業績は順調に拡大してきましたが、新型コロナウイルスで、講師派遣が滞った2020年9月期は減収・減益となりました。しかし、その後は増収・増益に転じ、2021年9月期は過去最高の売上高・営業利益を計上しています。

2022年9月期の会社計画では売上高89億円(前期比18.6%増)、営業利益26億円(同8.1%増)と最高益更新が続く見通しです。そうした中、5/9(月)発表の上半期決算では、売上高45.1億円(前年同期比22.8%増)、営業利益16.7億円(同33.2%増)と順調に推移しています。市場では今期30億円程度の営業利益を見込んでいます。

今期会社予想EPSである41.53円を基準に、6/16(木)終値1,995円で計算された予想PERは48.03倍で、市場ではある程度評価された株価であると考えられます。ただ、業績が堅調に推移していることに加え、「人への投資」という国策にも乗っており、今後は見直し買いが増える可能性もありそうです。

IHI (7013)~防衛関連株のコア的存在か?

★週足チャート(過去3年)

  • ※データは2022/6/17(週足)14:40時点。
  • ※当社チャートツールを用いてSBI証券が作成。
  • ※上記は過去の実績であり、将来の運用成果を保証または示唆するものではありません。

★連結業績(百万円)

  • ※当社Webサイトの業績表示ツールをもとに、SBI証券が作成。

■総合重機の大手企業

当社は総合重機の大手企業です。旧社名は石川島播磨重工業で、航空・宇宙分野に強みを持っています。ジェットエンジン製造では日本国内のシェアトップで、防衛省が使用する航空機のほとんどのエンジンの主契約者になっています。

第二次世界大戦末期に開発された国産初のターボ・ジェットエンジン「ネ20」は同社製品です。戦後は日本の宇宙開発に当初から参画し、ロケットエンジンの心臓部となるターボポンプ、ガスジェット装置の開発・生産の推進役でもあります。

売上構成比(2022年3月期)は、ボイラやプロセスプラントなどの「資源・エネルギー・環境」が29.0%、橋梁・水門、都市開発、F-LNG・海洋構造物などの「社会基盤・海洋」が14.5%、物流・産業システム、パーキング・システム、シールド掘進機、ターボチャージャーなどの「産業システム・汎用機械」が32.7%、航空エンジン、ロケットシステム、防衛機器システムなどの「航空・宇宙・防衛」が23.0%となっています。

■好業績を追い風に株価も堅調

2022年3月期の連結業績(IFRS)は、売上収益1兆1,729億円(前期比5.4%増)、営業利益814億円(同217.3%増)と、増収増益でした。

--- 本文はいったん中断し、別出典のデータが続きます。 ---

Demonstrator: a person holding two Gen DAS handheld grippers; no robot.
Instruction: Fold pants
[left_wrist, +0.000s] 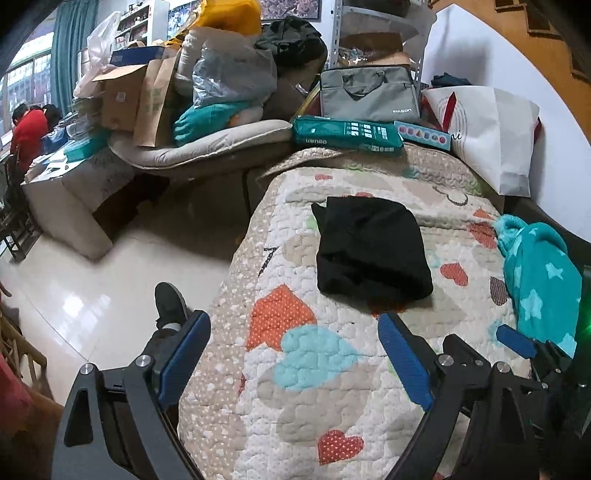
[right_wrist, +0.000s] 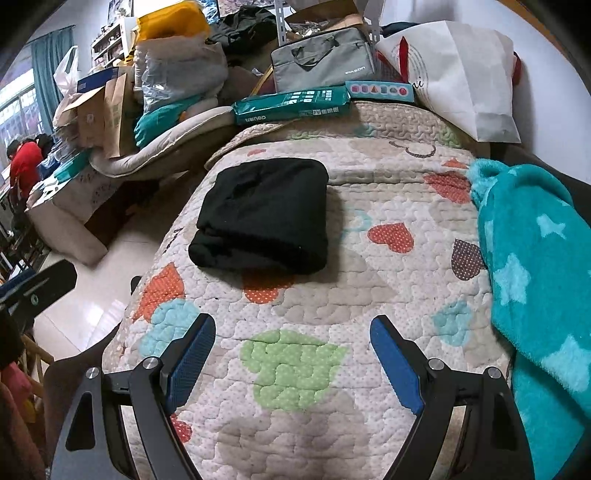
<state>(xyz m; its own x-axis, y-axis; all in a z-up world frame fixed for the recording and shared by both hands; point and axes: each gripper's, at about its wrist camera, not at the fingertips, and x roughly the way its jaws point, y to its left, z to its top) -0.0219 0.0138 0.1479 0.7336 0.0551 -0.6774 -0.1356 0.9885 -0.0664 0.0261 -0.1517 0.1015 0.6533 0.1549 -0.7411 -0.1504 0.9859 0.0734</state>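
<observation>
Quilted heart-print cover (left_wrist: 332, 387) filled the lower centre and right of both views; its left edge dropped to bare glossy tile floor (left_wrist: 92, 295) at left of frame. Pants (left_wrist: 371, 247), black, lay folded into a compact rectangular bundle at centre of the left-wrist view and upper-left-centre of the right-wrist view (right_wrist: 262, 218), flat on the cover, well clear of both tongs. Teal star-print blanket (right_wrist: 535, 277) was heaped along the right edge of the cover.

Containers, upper part of frame: white paper bag (left_wrist: 498, 133) at upper right, contents not visible; grey zipped laptop bag (left_wrist: 369, 96) upright at top centre, closed; open cardboard box (left_wrist: 122, 96) at upper left, inside not visible; clear plastic bag (left_wrist: 229, 74) stuffed with soft goods on the beige cushion pile. Green flat package (left_wrist: 347, 134) lay along the far edge of the cover, just in front of the laptop bag.

Left gripper (left_wrist: 295, 332): blue pads spread wide, nothing between them, above the near part of the cover. Right gripper (right_wrist: 293, 332): pads equally spread, empty, over the green heart patch; touching the cover or not, cannot tell.

Open room: bare cover between tongs and pants; a dark shoe (left_wrist: 170, 302) stood on the floor just left of the cover edge.
</observation>
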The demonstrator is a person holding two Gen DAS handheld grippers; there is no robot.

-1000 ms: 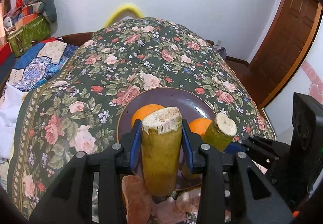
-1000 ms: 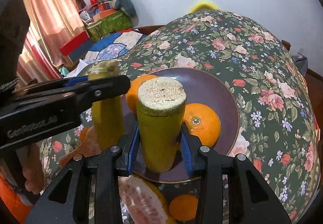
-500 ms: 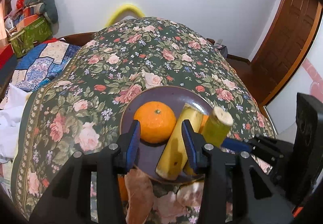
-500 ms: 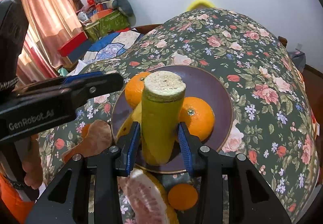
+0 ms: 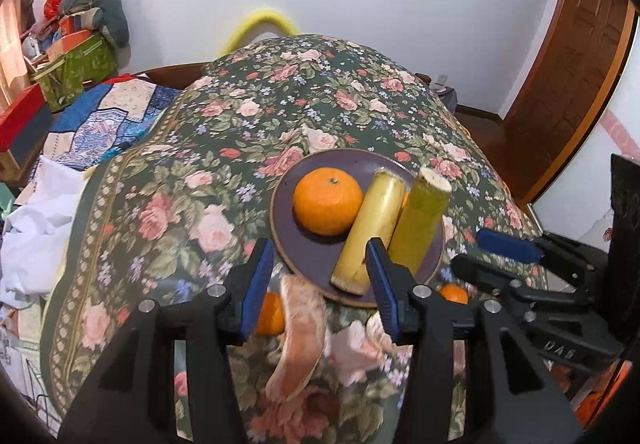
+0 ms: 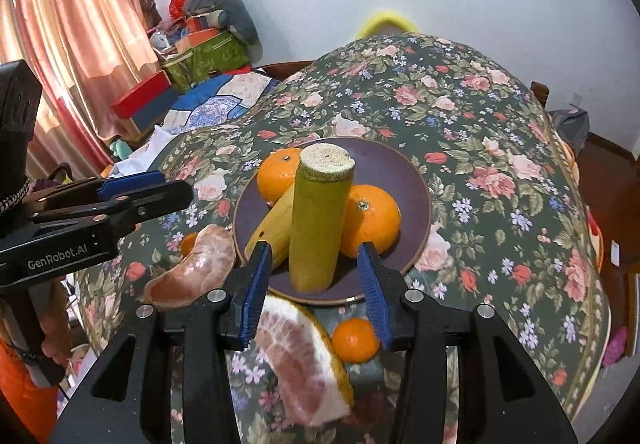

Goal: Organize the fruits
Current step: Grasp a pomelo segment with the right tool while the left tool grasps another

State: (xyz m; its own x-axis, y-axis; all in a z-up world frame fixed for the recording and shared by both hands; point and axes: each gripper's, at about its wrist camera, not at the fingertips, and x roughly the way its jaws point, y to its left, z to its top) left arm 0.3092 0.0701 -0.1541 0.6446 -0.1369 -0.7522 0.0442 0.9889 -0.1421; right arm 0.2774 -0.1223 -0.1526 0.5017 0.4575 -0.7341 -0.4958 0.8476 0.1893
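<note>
A purple plate (image 5: 288, 180) (image 6: 404, 176) on the flowered table holds two oranges (image 5: 327, 201) (image 6: 370, 220) and two yellow-green cane pieces. One cane piece (image 5: 370, 230) (image 6: 272, 224) lies flat on the plate. The other cane piece (image 5: 420, 222) (image 6: 320, 220) leans against it and the right orange. My left gripper (image 5: 318, 288) is open and empty at the plate's near left rim. My right gripper (image 6: 314, 288) is open, its jaws wide apart on either side of the leaning cane's base, not touching it.
Two pomelo wedges (image 6: 304, 360) (image 6: 196, 268) and two small oranges (image 6: 354, 338) (image 6: 189, 244) lie on the cloth in front of the plate. A bed with boxes stands at the left. A wooden door (image 5: 560, 92) is at the right.
My left gripper let go of its cane piece, which now lies on the plate, and drew back. My right gripper opened and its cane piece now rests on the plate.
</note>
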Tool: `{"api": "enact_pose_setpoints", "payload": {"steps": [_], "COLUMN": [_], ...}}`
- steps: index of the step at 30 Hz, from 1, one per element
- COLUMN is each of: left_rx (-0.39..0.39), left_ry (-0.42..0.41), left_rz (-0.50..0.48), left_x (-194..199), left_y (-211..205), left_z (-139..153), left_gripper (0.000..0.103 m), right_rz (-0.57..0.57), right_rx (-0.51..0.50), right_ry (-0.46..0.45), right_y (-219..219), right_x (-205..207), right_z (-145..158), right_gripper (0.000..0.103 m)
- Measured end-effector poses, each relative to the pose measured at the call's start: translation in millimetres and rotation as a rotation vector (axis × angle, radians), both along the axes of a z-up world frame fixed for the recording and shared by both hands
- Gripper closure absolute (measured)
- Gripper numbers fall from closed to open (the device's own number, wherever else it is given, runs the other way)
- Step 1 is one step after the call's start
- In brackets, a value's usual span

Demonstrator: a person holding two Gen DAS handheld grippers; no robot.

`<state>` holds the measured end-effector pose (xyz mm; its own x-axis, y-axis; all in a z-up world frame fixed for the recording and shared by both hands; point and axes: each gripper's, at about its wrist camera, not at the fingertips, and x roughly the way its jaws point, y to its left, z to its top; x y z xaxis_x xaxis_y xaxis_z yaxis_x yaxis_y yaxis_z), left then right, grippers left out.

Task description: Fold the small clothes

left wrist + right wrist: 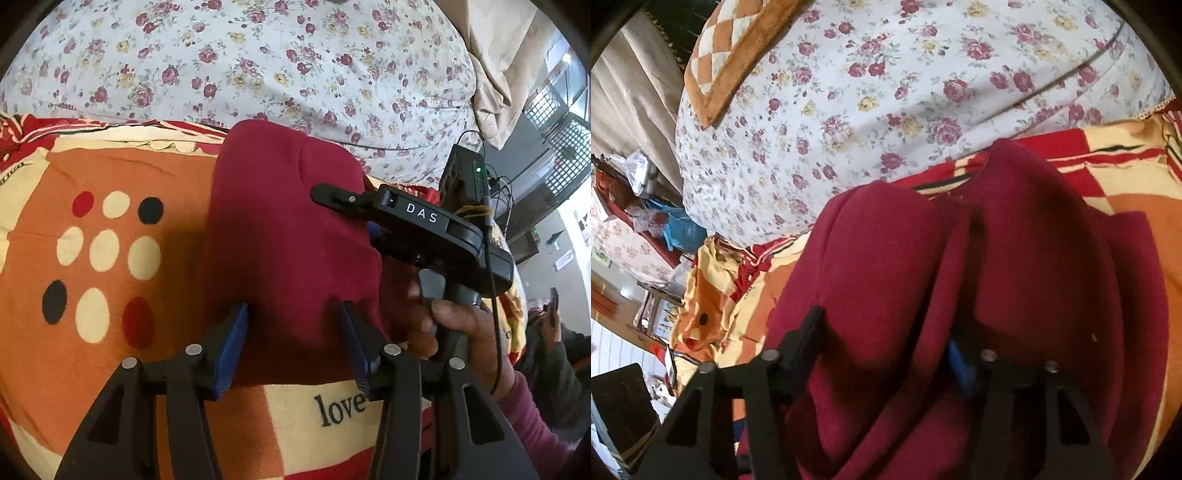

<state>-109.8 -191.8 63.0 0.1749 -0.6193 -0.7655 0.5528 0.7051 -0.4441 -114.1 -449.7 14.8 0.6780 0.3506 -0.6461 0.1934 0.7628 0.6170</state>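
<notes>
partly, maroon garment [1015,258] folds hide right gripper [886,347] fingers [960,365]

A bed is being covered by a floral sheet [258,66], with an orange, red and cream blanket [110,258] (printed with dots and the word "love") being spread across its near part. A dark red garment [288,240] is lying on the blanket.

To our left the orange dotted blanket [92,258] lies bare; the dark red folded fleece garment [288,240] and right gripper [369,218] crowd the right.
</notes>
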Motion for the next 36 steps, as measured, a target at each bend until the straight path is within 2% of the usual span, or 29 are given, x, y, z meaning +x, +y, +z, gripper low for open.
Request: {"api": "enact_pose_setpoints", "payload": {"steps": [7, 10, 12, 14, 18, 21, 36], "left_rx": [0.029, 0.031, 0.032, 0.032, 0.020, 0.009, -0.026], "left_ry": [-0.033, -0.031, -0.029, -0.026, -0.011, -0.012, 0.041], "left_rz": [-0.004, -0.002, -0.005, -0.009, -0.021, -0.035, -0.158], "left_x": [-5, -5, -5, -5, -5, -6, -18], "left_y": [-5, -6, -6, -6, -9, -14, -71], "left_z": [-1, -1, 0, 1, 6, 12, 19], "left_gripper": [0.063, 0.063, 0.063, 0.063, 0.063, 0.063, 0.063], "right_rz": [-0.015, -0.006, 0.005, 0.014, 0.045, 0.052, -0.012], "right_rx": [0.024, 0.016, 0.018, 0.020, 0.008, 0.039, 0.015], "right_ry": [-0.010, -0.022, -0.036, -0.051, -0.080, -0.106, -0.127], "right_y": [-2, 1, 2, 2, 1, -5, -51], "right_x": [-3, -3, -3, -4, -5, -8, -29], "right_z": [-1, 3, 7, 14, 32, 41, 62], "right_gripper": [0.059, 0.069, 0.081, 0.084, 0.086, 0.086, 0.089]}}
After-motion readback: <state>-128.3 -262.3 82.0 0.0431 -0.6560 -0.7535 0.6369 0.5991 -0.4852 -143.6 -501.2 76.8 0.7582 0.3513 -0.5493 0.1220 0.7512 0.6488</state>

主力事業である民間向け航空エンジンは、新型コロナウイルス感染症拡大の影響を受けており、長距離国際線では、一部地域において入国制限の緩和が進むものの、旅客需要の回復が遅れました。一方、国内線および短距離国際線の旅客需要は回復に向かっており、それに伴いスペアパーツ販売の増加傾向が続きました。車両過給機においては、自動車産業における生産調整が長引いており、販売台数は伸び悩みました。

2023年3月期の連結業績は、売上収益1兆3,000億円(前期比10.8%増)、営業利益750億円(同8.0%減)を予想しています。配当は、中間期40円(前期実績30円)、期末40円(同40円)の合計80円(同70円)に増額する見込みです。

前提となる為替レートは、1ドル115円となっており、現状は前提為替レートを大きく上回って円安・ドル高が進んでいます。1ドル1円の円安・ドル高は営業利益を12億円押し上げる効果が想定され(会社予想)、その分は業績の上積みが期待できそうです。

6/15(水)日経新聞では、次世代燃料として期待されているアンモニアを気化せずそのまま燃焼させる発電用小型タービンを開発したことが報じられています。

防衛関連としてのみならず、環境関連としても注目される可能性もありそうです。